Step 12: Punch and Stitch Wallet
Using your wing dividers, scribe your stitch line and punch your holes. Refer to image 12.2 and 15.3 to see where is appropriate to end your stitch line.
Note: It is recommended to try to align your holes so that a hole passes through where the card pockets meet. This gives you a strong stitch for each pocket and extra strength in high-stress areas.
Stitch your wallet, and if doing so remember to double stitch the tops of the pockets for extra strength.
After stitching, be sure to use your hammer or mallet to set the stitch and close the holes.
Step 13: Finish Edges
If you are not concerned with finishing your edges then your wallet is just about finished and you should proceed to step 14. However, if burnishing your edges, then follow the steps outlined in step 7 to prepare the edges for burnishing.
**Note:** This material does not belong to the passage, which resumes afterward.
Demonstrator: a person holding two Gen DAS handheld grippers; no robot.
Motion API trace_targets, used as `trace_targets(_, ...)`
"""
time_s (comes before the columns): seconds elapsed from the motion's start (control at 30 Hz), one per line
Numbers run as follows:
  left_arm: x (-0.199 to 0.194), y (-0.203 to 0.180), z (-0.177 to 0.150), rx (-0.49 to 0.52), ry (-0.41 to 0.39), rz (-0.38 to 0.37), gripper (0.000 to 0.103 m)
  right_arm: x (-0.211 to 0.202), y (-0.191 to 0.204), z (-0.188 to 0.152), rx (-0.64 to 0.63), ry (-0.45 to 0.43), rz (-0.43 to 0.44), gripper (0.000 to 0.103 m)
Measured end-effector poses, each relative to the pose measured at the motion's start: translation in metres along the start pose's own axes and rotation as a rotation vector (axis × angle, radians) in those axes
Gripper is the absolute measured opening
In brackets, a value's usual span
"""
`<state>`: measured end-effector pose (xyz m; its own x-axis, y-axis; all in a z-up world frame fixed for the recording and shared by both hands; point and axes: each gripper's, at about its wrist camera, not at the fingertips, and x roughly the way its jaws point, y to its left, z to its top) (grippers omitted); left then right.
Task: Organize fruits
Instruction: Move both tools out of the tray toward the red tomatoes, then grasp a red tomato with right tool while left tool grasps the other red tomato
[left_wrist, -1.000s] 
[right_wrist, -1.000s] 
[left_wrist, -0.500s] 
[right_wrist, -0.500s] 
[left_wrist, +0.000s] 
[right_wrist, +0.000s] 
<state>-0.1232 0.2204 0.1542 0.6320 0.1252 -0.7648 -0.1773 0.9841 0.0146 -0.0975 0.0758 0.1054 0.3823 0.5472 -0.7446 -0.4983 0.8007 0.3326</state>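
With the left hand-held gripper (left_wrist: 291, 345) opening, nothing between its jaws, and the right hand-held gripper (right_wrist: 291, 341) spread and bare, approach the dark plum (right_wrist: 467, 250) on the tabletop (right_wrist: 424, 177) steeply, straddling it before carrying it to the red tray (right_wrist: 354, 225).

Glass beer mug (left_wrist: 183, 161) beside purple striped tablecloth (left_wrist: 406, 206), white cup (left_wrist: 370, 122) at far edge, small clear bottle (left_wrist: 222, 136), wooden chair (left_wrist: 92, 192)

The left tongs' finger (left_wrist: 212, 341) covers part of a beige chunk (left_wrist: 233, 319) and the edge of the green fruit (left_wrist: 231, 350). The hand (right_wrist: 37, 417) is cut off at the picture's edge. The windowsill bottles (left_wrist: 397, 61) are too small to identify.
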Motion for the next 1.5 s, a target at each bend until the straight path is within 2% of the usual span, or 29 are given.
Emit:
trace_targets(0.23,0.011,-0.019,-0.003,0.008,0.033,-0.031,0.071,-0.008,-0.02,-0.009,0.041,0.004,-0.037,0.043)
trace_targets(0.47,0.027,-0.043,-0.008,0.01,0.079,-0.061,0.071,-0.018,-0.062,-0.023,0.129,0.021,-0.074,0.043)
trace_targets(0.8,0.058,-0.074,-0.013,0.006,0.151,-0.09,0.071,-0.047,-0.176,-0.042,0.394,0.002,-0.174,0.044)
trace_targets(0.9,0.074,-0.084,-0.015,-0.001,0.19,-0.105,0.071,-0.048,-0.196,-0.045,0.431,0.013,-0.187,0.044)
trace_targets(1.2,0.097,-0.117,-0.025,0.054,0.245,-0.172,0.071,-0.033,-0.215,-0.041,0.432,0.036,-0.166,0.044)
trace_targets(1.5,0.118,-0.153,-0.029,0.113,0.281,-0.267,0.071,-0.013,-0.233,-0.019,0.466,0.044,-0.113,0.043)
Step 14: Break Excess Adhesive Bonds
Using a folder if you have one available to you, gently use it to work your way around the glued seams to break any excess adhesive that will prevent proper functioning of the wallet.
Condition the leather. If you have some, apply a light finish of leather conditioner to protect the leather.
Step 16: Self Appreciation
Sit down and enjoy your craftsmanship and pat yourself on the back. Go on, you’ve earned it.
Thanks for building along, and good luck with all your future projects. Don’t forget to tag @heapsgoodleatherwork so I can see your creations. 📸 Lachlan Phyland of @media_provided.
Benny – Heaps Good Leather Work.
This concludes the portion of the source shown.